It’s been three years since the release of the Mk2 Stargate, and 3D printing has grown a ten fold in that time. Many of you making the stargate now are new to the world of electronics and might be having problems following the original circuit diagram (based on questions I’ve received).

Below I hope to answer many of those questions.


Q. The circuit diagram shows all the components connected together?
A. Components such as LED’s need to be connected to the + and – rails of the power supply. The components in the diagram are only connected as such because they all need + and -. They don’t need to be directly connected to each other, just connected to the relevant rails.

Q. What are the resistors for?
A. Resistors reduce voltage or current. In this particular circuit we are using them to reduce voltage. For example, the three LED’s in the chevron’s connected together need 7.5v, but since we’re connecting to a 12v power supply we need to reduce the voltage.

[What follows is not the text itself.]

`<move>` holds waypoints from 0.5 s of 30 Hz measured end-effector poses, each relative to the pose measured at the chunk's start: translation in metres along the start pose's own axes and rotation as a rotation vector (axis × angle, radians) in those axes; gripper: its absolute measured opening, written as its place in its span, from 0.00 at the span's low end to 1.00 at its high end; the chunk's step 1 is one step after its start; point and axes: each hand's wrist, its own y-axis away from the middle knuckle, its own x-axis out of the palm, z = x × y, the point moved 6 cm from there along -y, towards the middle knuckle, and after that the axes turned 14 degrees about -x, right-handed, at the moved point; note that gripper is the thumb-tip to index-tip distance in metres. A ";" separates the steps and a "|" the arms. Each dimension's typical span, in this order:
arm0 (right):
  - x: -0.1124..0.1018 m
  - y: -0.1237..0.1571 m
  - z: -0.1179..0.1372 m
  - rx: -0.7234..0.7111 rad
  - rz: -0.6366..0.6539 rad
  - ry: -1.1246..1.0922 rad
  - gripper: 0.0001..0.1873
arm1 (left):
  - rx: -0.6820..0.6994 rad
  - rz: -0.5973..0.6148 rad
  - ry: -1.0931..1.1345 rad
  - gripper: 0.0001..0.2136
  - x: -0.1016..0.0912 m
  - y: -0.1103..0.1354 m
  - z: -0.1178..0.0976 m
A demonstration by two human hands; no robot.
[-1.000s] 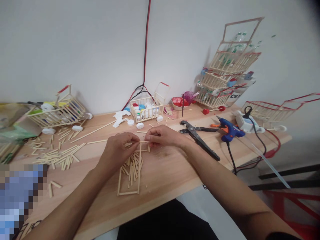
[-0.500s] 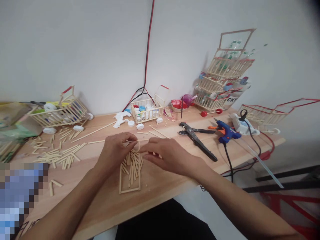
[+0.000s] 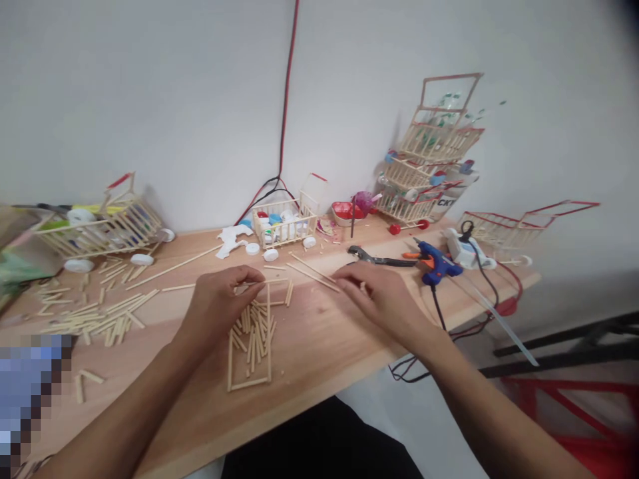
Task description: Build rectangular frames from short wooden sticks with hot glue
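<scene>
My left hand (image 3: 224,293) is closed, thumb and fingers pinched at the far end of a narrow wooden stick frame (image 3: 270,339). What exactly lies between the fingertips is partly hidden. Many short wooden sticks (image 3: 255,332) lie loose inside and across this frame. Just beyond, a smaller stick piece (image 3: 289,293) rests on the table. My right hand (image 3: 382,299) hovers over the table to the right, fingers loosely bent and apart, with nothing visible in it. Its fingertips are close to the ends of two long thin sticks (image 3: 312,271). Behind it, black-handled cutters (image 3: 394,261) are partly covered.
A blue glue gun (image 3: 435,261) with a cord lies at right beside a white power strip (image 3: 463,249). Miniature stick carts (image 3: 284,229) stand along the wall, some stacked (image 3: 419,173). Loose sticks (image 3: 100,316) cover the table's left side.
My right hand has moved away from the stick frame to the right, toward the cutters. My left hand stays at the frame's far end. The view has shifted slightly right.
</scene>
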 end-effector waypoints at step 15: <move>-0.061 0.080 -0.088 0.400 -0.162 0.370 0.12 | 0.037 -0.049 -0.042 0.08 0.001 0.001 0.000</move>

Q. What are the transistors for?
A. The Arduino itself cannot supply enough current (amps) to drive all the LED’s. The transistor acts as an electronic switch allowing the voltage/current to be supplied from a separate power supply.

Q. Why two different voltages (12v and 5v)?
A. The Arduino runs on 5v, but the stepper motors need 12v. There are methods to run the Arduino from 12v, but that is beyond the scope of the FAQ.

Q. Why are the chevron LED’s connected in series (on after the other), whereas the ramp LED’s are in parallel (side by side)?
A. The chevron LED’s are 2.5v; connected in series this makes 7.5v. The ramp LED’s are 3.2v; connecting four (either side of the ramp) in series would be 12.8v which is higher than our 12v power supply. Connecting them in parallel means the voltage stays the same, but it does increase the current requirement instead (60mA * 8 = 480mA).
Note: There are many ways to connect components. My example is just one approach.

Q. Can you supply an electronics kit?
A. I have no plans to do this at the current time. It’s probably much easier for you to buy the parts locally or from reputable international suppliers.

Q. Can you supply a PCB without components?
A. I have looked at sourcing PCB’s. However it’s not cheap and I think it’s easier to use a breadboard or prototyping board.

Q. Does it matter which Arduino pins I use?
A. You need to use the digital I/O pins for the LED’s and the analogue I/O pins for the LDR. Otherwise, no it doesn’t matter providing you update the code with the relevant pins you have used.